For now, the Commission is holding back on regulation, focusing on soft measures to promote disaster insurance schemes and improve climate insurance products.

The strategy also aims to help policymakers scrambling to adapt industries such as agriculture, transport and crucial infrastructure to record temperatures, storms, floods and droughts, emphasizing the need to shift public awareness.

The key, Timmermans said, is “creating transparency about the costs” of inaction. Such efforts could be promoted through reduced premiums or the insurance of nature-based solutions. Brussels also wants governments to better account for climate risks in their fiscal frameworks.

The Netherlands, which is under constant threat from the sea, figured that out centuries ago. “We very quickly learned that it was very profitable to invest massively in protection, because not doing so would incur a cost if you just let the floods keep coming,” said Timmermans, who is Dutch.

Adapt or…

Governments are failing to cut emissions. The world is heading toward global warming of roughly 3 degrees by the end of the century — a far cry from the 1.5 degrees hoped for under the Paris Agreement.

Conservative estimates suggest that exposing today’s EU economy to that kind of warming “would result in an annual loss of at least EUR 170 billion,” according to the Commission.

The Commission first came out with an adaptation strategy in 2013, but since then, “the situation has become much more urgent. The need to share information has been felt much more strongly and the need to react much more quickly has also increased,” Timmermans said.

Still, those seeking binding measures to tackle the challenge are disappointed.

The main tenets of the strategy are to improve data and information flows around climate impacts and solutions, step up planning and risk assessments and speed up measures that can shield communities from the immediate shocks.

Michael Bloss, the German Greens MEP negotiating the Climate Law, described the strategy as “urgently necessary but disappointing.”

Continuing to drive up emissions is “already costing taxpayers dearly,” he said: “Thanks to climate damages we paid out billions to affected farmers and foresters last year. The reason is our timid efforts to tackle climate change.”

Campaign group Climate Action Network Europe said the strategy “falls short of the binding means to achieve the set objective.”

“Ensuring the EU’s preparedness against hazardous climate change should at least require the development of mandatory adaptation plans, climate vulnerability assessments and climate stress tests at local, regional, and national levels,” it said in a statement.

Nicolas Jeanmart from Insurance Europe, in an emailed comment, said the industry welcomed the Commission’s “ambitions to tackle the climate protection gap” and “boost prevention.”

The industry, however, also warned against attempts to impose a “one-size-fits-all solution” from Brussels. Countries are affected differently, “and the role played by insurance and public authorities also varies significantly,” Jeanmart said.

Global reach

The strategy is also energizing campaigners who argue the EU must increase its financial and technical support to developing countries. Climate-related impacts can disrupt trade, supply chains and migration, promote the spread of infections and threaten international security.
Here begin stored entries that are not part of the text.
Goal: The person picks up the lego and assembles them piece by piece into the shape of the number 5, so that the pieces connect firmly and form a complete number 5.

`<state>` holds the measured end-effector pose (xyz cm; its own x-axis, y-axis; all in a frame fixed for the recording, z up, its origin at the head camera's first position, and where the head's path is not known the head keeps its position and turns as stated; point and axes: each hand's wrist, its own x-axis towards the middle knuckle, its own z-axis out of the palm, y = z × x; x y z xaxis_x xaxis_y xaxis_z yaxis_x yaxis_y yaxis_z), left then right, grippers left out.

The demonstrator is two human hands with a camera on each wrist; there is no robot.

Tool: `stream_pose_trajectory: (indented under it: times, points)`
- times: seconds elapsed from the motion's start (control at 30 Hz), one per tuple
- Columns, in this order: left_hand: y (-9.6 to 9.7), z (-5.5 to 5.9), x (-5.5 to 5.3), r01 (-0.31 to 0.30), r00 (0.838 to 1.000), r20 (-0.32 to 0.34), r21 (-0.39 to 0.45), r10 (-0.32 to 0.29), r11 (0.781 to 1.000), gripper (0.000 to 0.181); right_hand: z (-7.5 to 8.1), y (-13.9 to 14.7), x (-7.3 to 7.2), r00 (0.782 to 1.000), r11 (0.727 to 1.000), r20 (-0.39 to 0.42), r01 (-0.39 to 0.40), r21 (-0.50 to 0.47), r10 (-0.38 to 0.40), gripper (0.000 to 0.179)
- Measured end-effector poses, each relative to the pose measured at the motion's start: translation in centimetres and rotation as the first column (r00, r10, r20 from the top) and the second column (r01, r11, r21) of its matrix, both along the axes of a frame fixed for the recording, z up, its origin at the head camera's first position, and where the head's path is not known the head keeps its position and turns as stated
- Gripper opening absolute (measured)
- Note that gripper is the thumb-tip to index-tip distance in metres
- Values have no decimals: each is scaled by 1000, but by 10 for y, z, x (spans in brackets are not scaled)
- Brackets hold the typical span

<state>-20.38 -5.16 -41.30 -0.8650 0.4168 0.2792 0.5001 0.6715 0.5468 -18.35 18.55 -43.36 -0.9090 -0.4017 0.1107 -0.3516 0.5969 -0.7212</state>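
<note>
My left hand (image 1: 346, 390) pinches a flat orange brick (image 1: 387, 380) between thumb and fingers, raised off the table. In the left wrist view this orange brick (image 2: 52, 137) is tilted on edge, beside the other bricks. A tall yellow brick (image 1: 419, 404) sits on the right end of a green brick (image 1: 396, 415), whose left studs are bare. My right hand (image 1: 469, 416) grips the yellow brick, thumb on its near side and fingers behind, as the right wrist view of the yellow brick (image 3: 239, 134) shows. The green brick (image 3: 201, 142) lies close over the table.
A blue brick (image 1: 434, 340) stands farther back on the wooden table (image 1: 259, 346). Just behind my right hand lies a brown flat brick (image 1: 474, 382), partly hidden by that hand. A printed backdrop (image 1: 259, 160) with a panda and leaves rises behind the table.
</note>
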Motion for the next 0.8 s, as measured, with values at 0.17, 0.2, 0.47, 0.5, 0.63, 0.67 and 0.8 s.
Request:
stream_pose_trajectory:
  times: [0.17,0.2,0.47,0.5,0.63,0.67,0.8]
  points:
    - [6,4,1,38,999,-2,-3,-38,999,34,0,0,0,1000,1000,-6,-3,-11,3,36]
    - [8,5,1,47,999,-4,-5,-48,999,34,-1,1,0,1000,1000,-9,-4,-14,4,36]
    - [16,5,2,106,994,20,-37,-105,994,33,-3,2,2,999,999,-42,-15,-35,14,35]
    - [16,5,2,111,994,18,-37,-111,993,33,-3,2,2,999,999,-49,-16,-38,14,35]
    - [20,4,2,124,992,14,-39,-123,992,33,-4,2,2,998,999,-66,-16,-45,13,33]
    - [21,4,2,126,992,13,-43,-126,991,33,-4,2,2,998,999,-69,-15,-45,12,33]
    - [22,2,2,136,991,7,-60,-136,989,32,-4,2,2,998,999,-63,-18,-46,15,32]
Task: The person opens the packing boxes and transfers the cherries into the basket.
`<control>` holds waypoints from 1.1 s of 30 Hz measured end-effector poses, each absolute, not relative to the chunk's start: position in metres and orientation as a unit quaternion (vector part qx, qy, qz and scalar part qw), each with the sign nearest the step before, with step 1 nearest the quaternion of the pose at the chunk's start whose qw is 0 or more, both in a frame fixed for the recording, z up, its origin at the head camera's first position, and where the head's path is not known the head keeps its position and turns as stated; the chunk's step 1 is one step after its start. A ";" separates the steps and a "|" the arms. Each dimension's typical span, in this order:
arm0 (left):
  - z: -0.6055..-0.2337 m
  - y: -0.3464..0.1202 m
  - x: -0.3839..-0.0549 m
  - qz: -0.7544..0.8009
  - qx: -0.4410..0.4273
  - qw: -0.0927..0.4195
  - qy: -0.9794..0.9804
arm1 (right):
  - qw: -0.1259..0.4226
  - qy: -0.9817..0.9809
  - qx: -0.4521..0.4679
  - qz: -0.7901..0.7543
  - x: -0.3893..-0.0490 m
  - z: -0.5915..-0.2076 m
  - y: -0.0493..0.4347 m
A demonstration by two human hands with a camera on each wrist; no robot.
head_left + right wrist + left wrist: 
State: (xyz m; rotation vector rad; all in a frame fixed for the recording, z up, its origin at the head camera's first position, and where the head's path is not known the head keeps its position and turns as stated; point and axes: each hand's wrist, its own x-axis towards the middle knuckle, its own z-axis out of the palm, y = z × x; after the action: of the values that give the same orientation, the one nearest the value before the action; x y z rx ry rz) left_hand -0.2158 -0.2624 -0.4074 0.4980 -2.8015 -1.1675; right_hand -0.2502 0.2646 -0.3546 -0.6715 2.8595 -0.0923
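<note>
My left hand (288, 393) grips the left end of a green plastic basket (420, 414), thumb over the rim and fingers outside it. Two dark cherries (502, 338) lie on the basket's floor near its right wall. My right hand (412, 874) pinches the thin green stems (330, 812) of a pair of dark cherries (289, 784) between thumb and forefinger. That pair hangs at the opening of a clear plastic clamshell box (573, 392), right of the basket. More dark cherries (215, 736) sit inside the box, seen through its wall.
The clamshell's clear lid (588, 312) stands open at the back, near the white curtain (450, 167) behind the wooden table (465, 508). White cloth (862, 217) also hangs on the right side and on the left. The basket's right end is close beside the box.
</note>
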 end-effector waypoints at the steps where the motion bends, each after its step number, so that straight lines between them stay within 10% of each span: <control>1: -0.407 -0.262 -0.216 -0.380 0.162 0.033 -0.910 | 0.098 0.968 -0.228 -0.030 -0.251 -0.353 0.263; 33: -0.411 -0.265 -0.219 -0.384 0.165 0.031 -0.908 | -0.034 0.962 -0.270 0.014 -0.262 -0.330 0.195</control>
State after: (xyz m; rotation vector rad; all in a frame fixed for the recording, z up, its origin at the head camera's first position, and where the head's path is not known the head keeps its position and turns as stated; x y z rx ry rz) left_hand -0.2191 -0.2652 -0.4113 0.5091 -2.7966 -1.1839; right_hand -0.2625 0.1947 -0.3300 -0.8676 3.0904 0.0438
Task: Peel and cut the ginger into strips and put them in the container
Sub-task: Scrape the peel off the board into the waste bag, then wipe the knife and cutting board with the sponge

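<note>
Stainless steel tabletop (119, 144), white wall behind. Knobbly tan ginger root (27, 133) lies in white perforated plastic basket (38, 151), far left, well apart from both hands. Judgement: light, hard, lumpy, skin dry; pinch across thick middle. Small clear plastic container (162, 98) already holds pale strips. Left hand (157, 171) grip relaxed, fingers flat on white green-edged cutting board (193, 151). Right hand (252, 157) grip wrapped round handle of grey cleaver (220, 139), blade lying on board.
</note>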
Money tends to flow faster to emission-reducing measures such as renewable investments (which typically promise economic returns and new market opportunities for EU industry) than to adaptation efforts.

The EU needs to urgently provide “solidarity and support” for developing countries, said Wendel Trio, director of Climate Action Network Europe.

Brussels on Wednesday acknowledged it’s got to step up. “One of the decisive factors of whether we’re going to succeed with making the Paris Agreement [a] success is if we put enough efforts in adaptation strategies, not just in Europe, but also especially in the developing world,” Timmermans said.

This story has been updated with reaction from Insurance Europe.